I also have had the 2 day guide issue.

Now I am wondering if this is a plot from Dish to make all of the 921 owners upgrade.
To me this 2 day guide issue should be an easy one to fix via a software update. but some how it is not been fixed. I think they introduced this problem on purpose.

I smell plot

There are 2 things important about a DVR, the capability to record shows and the ability to have a guide. As far as I am concerned I am only getting one of the two options working. I pay $5.99 for the guide service, and I am not getting it. I should get a refund until they fix it. I will call them and demand that, I think if we get enought people asking the same, they will fix it soon.


----------



## gsalem (Feb 4, 2004)

Me? As soon as I can, I will get that 921 out of my home. Maybe even burn some 
sage before I let the 622 in ;-) 

My 921 never worked well, and died about a month ago. My replacement 921 is
not much better. 

If I am to stay a Dish customer, it will be with a 622.


----------



## rdopso (Jan 26, 2004)

I too thought of the plot angle; what a better way to get all 921s out of service and minimize future negative comments from frustrated owners. At any rate, I believe Dish is doing the right and appropriate thing for us 921 owners/users.


----------



## sharond999 (Jul 12, 2005)

I'm p.o'd that DISH has the nerve to want yet another $99 of my money (after I bought the 921 at a premium price), yet wants me to give the 921 back to them and expects me to LEASE the replacement. First off..the 921 NEVER did all the things they promised it would be able to do; Second, they have messed up the software YET AGAIN with the latest revision (now I get 24 hours worth of program guide, no more). I'm not sure that we customers wouldn't have grounds for a class-action lawsuit if we wanted to push the issue (ask me for $99 more and a lease...get REAL!). I'm thinking it may finally be DIRECT time.


----------



## sharond999 (Jul 12, 2005)

rdopso said:


> I too thought of the plot angle; what a better way to get all 921s out of service and minimize future negative comments from frustrated owners. At any rate, I believe Dish is doing the right and appropriate thing for us 921 owners/users.

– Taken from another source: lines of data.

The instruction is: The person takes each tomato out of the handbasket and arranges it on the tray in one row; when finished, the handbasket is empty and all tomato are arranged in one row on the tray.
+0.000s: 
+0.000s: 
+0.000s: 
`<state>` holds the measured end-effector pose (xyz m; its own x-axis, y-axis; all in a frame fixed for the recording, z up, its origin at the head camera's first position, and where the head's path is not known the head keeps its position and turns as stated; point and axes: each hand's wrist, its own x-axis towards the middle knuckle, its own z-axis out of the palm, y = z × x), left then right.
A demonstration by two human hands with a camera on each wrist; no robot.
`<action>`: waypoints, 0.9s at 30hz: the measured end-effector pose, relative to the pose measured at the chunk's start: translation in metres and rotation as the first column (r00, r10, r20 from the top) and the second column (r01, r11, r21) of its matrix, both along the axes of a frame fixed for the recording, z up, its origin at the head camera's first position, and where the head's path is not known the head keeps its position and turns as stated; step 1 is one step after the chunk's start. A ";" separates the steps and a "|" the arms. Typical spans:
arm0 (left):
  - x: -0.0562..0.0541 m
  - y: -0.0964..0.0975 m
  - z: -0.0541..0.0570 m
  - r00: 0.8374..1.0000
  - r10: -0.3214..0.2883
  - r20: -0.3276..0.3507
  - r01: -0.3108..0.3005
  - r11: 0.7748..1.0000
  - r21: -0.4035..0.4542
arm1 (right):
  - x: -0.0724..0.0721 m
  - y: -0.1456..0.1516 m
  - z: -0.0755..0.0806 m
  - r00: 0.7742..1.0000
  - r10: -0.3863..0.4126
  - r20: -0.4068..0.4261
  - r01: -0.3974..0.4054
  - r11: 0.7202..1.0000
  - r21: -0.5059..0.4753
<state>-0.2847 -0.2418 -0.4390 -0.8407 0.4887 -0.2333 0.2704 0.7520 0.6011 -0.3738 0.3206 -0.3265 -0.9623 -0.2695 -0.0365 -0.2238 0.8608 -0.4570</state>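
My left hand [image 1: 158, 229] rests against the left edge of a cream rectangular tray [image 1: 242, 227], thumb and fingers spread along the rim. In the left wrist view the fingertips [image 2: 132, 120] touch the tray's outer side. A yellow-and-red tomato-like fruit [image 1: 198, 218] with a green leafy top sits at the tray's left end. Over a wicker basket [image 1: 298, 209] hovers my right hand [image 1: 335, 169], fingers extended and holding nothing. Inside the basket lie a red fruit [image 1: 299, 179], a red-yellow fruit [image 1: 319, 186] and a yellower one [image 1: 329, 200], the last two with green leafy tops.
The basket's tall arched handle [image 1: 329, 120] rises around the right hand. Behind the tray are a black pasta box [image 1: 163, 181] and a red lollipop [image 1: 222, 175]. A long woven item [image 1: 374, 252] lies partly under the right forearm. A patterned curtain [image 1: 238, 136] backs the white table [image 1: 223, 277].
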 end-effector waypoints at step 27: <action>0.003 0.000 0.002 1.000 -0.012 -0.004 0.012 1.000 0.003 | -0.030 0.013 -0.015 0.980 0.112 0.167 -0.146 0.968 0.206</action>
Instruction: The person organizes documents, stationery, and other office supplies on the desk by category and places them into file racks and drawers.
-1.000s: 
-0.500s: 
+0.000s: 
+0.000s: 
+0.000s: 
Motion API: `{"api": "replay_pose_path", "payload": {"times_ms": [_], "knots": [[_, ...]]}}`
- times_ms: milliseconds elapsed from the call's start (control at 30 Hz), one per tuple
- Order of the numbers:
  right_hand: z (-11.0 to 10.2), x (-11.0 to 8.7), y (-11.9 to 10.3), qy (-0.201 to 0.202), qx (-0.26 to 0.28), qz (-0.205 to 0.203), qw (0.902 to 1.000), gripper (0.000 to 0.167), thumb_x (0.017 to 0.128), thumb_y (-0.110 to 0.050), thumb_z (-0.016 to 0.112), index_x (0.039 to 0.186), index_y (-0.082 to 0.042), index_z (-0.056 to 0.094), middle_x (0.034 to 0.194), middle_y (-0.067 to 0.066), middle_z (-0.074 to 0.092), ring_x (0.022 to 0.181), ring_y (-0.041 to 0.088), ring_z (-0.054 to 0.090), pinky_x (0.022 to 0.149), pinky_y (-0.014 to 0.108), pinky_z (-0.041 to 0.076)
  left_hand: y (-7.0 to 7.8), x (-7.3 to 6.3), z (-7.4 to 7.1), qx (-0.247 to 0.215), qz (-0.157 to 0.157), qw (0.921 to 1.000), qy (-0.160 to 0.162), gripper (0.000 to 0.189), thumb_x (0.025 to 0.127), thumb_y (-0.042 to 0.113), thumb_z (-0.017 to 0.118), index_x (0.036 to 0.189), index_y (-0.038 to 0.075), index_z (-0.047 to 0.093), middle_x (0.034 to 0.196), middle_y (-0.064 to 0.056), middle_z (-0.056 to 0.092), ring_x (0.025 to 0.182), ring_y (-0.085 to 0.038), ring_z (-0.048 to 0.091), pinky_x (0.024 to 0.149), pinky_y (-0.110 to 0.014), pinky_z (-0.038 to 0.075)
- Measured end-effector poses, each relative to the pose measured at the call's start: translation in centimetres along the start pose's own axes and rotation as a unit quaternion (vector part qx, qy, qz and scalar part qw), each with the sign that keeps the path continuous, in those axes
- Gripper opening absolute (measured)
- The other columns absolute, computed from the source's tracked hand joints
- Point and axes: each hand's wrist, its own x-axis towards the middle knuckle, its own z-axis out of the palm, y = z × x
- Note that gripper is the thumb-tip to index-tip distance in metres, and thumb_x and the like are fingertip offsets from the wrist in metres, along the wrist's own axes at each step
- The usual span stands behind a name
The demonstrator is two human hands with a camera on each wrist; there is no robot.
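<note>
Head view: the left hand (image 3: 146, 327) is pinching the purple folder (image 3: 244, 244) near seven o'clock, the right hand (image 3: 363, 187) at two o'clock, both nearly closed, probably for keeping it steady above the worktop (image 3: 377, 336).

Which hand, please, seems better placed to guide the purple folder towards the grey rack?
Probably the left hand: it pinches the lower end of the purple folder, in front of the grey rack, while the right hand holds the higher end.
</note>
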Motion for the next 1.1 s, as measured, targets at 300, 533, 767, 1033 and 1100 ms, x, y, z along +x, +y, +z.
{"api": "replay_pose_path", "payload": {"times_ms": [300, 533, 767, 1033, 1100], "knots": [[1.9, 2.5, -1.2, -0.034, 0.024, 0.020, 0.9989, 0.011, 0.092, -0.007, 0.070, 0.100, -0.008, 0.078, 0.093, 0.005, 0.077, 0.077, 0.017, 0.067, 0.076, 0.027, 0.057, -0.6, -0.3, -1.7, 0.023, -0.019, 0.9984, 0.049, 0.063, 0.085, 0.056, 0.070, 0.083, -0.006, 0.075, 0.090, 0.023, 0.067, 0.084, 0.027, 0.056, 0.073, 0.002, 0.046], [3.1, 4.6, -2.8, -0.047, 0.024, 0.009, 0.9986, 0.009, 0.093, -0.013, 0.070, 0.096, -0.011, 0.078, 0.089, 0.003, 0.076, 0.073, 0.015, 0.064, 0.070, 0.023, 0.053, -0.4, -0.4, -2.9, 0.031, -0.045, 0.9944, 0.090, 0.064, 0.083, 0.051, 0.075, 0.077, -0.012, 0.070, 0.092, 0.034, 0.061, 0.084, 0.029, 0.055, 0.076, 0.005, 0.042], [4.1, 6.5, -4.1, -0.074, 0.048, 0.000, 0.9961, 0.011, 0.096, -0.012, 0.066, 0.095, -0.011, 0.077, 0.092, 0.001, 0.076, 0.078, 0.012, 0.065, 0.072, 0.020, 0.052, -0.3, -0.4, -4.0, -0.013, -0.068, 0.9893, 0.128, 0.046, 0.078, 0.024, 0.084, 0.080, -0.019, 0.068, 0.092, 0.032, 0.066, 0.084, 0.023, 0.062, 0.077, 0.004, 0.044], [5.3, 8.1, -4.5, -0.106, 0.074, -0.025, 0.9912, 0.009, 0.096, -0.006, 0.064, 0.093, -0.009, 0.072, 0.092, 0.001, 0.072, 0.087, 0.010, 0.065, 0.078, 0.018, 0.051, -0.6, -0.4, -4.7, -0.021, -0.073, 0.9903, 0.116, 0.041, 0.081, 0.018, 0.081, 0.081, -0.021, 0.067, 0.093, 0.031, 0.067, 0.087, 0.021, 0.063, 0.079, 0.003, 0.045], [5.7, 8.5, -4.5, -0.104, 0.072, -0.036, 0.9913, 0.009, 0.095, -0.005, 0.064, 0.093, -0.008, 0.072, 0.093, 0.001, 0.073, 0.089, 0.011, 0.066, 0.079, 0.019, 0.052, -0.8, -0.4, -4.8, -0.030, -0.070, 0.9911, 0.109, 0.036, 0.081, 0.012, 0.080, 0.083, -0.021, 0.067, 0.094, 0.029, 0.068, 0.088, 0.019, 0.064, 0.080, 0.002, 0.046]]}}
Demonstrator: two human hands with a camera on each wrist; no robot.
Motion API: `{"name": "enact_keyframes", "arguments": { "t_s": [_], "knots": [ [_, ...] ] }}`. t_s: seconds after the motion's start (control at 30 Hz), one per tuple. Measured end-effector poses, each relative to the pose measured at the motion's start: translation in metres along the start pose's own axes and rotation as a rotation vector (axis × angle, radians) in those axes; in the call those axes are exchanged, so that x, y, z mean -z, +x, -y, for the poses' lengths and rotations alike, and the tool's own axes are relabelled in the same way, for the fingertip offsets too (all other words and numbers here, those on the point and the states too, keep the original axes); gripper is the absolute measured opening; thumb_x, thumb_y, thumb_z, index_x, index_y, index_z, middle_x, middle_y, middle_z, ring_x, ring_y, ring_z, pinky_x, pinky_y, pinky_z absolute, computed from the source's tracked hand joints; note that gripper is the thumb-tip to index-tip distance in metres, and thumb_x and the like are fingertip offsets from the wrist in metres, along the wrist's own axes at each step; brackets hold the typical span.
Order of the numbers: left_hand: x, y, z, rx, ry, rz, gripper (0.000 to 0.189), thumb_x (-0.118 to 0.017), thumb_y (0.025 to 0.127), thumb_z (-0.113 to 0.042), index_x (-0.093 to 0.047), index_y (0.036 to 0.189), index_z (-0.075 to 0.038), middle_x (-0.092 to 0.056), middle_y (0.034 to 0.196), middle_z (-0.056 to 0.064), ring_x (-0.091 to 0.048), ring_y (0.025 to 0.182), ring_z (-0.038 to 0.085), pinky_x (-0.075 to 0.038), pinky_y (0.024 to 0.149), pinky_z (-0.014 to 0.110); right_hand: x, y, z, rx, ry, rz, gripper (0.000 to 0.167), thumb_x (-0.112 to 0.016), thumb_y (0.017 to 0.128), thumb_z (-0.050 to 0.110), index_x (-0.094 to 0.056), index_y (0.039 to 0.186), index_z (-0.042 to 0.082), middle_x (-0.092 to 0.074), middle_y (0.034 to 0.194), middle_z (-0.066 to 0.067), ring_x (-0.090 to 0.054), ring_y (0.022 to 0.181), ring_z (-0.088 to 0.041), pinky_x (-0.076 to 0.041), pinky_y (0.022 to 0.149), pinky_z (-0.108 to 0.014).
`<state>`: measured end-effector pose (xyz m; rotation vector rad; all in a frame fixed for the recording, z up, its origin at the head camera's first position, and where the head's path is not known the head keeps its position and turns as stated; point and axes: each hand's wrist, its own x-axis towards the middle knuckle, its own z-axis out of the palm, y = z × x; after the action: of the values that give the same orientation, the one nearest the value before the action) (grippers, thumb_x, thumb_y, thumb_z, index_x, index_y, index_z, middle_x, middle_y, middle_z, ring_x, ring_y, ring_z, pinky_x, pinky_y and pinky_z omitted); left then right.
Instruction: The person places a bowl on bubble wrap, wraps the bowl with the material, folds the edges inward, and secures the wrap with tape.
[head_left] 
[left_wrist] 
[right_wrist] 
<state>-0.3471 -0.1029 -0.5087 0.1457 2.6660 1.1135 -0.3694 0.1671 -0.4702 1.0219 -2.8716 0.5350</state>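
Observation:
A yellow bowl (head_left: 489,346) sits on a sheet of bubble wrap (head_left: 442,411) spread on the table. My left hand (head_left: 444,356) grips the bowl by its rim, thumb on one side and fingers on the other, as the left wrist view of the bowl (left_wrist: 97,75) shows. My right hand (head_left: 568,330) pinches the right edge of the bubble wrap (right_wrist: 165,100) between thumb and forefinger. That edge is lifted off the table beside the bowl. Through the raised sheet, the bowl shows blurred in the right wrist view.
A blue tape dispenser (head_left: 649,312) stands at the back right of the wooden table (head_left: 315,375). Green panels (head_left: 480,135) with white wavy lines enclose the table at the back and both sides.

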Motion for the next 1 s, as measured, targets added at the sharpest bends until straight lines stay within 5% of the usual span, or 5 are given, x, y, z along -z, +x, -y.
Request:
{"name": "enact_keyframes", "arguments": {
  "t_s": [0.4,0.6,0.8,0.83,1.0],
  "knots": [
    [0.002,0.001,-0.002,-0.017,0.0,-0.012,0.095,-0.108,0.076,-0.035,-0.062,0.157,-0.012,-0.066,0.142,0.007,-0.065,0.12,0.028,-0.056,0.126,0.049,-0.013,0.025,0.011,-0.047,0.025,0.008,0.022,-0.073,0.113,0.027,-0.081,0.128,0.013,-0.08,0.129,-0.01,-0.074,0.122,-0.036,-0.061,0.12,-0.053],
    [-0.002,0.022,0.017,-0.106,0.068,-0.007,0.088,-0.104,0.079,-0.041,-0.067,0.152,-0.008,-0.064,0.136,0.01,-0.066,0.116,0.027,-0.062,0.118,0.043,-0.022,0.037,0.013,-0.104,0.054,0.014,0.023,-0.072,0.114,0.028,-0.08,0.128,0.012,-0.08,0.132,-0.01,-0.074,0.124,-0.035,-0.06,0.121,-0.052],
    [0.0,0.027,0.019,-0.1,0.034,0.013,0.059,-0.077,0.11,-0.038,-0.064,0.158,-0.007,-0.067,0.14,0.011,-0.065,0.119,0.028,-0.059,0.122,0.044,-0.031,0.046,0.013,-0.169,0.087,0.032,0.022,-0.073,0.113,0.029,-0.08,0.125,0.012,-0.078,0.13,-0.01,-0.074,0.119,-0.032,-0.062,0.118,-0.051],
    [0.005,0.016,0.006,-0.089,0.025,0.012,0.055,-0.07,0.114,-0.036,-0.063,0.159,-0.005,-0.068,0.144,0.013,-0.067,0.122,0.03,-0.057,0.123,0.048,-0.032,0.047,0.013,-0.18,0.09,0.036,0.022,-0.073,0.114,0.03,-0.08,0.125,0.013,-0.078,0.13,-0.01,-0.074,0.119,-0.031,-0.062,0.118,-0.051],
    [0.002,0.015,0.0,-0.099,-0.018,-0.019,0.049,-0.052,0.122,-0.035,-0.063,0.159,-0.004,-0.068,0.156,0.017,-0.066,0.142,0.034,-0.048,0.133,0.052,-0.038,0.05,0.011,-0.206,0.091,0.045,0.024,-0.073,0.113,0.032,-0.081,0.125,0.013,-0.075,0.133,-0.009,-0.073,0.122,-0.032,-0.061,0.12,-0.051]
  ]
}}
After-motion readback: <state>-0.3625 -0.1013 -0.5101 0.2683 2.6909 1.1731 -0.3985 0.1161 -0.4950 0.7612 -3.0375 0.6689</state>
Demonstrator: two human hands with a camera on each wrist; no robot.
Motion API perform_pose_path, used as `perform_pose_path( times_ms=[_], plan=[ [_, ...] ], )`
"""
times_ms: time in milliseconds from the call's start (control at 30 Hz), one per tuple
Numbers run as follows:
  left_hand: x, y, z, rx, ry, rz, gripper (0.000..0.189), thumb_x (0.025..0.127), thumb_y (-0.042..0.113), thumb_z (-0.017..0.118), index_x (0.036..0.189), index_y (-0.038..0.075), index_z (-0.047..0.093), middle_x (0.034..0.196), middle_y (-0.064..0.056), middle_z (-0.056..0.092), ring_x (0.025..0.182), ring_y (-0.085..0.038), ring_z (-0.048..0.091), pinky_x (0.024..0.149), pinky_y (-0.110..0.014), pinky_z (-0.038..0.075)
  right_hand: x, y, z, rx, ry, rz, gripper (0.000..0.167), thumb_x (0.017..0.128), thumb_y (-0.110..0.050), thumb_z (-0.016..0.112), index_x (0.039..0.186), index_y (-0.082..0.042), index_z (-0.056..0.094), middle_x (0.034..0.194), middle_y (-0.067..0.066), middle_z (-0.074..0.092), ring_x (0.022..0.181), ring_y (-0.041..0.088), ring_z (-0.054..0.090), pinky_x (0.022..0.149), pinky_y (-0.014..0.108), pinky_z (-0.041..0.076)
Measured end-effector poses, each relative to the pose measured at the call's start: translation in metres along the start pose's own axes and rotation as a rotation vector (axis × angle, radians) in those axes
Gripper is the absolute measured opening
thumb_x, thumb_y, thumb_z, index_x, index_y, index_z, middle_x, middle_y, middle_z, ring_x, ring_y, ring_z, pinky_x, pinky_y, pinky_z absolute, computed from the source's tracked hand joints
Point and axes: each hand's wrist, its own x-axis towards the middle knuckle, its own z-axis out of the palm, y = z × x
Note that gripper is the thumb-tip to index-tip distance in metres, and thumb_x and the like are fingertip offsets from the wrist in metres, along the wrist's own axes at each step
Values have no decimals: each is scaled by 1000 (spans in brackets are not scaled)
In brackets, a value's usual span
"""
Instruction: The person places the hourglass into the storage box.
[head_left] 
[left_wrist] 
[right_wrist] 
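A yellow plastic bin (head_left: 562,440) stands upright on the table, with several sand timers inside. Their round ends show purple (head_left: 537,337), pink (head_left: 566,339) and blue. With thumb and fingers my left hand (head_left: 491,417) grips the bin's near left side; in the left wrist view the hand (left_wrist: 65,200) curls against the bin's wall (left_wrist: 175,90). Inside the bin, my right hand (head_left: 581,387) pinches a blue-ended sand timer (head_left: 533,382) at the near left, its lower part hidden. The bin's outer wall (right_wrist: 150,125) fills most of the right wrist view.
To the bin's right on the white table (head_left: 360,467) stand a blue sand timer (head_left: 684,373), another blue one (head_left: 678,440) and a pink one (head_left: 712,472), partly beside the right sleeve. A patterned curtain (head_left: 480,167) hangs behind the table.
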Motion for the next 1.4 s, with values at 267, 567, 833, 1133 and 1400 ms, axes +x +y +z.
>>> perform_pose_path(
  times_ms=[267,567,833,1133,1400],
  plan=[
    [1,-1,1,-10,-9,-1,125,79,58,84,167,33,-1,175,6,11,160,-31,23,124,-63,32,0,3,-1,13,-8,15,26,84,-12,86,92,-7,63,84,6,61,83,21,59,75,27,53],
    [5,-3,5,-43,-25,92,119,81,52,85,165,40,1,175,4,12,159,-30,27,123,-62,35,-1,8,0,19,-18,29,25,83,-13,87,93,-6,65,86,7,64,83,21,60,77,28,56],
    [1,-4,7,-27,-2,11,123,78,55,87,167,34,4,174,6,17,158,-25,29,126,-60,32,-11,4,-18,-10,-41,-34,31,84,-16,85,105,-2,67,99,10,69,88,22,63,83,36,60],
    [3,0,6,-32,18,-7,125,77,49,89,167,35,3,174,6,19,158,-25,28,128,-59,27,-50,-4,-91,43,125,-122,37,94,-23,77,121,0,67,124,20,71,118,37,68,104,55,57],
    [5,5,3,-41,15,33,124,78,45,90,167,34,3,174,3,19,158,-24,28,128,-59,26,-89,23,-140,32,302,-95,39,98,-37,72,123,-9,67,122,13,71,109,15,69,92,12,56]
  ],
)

No! the "right thing" would be to give us the new one to replace this faulty piece of equipment we bought.:nono:


----------



## DucTape (Feb 18, 2006)

Everything said already plus.

For me I would like to keep the 921 for another room as it would make a nice dvr even if only for SD content. Since we will be leasing either way the 200 off isn't a big deal in my OP. 

The real question is to buy or lease really for me since I'm lucky on the HD dma list to get locals now in Philly area would be nice for recording my shows simultaneously which has been a problem for me with only ota HD and the networks changing prime time slots every week.

I will more than likely upgrade but not until I see these units performing well for everyone and I'm keeping my 921 either way because it still rocks over any non HD DVR they offer.


----------



## tm22721 (Nov 8, 2002)

Is there any way to buy the 622 outright ?

I haven't had a subscription obligation with Dish for five years, and I'm not about to start now.


----------



## DucTape (Feb 18, 2006)

Yes you can seen them between 649.00 and 699.99 from several retailers and Dish.


----------



## kmcnamara (Jan 30, 2004)

I wonder if you have to pay the $6/month HD activation fee for not subscribing to a metal package if you buy the receiver.


----------



## IowaStateFan (Jan 11, 2006)

kmcnamara said:


> I wonder if you have to pay the $6/month HD activation fee for not subscribing to a metal package if you buy the receiver.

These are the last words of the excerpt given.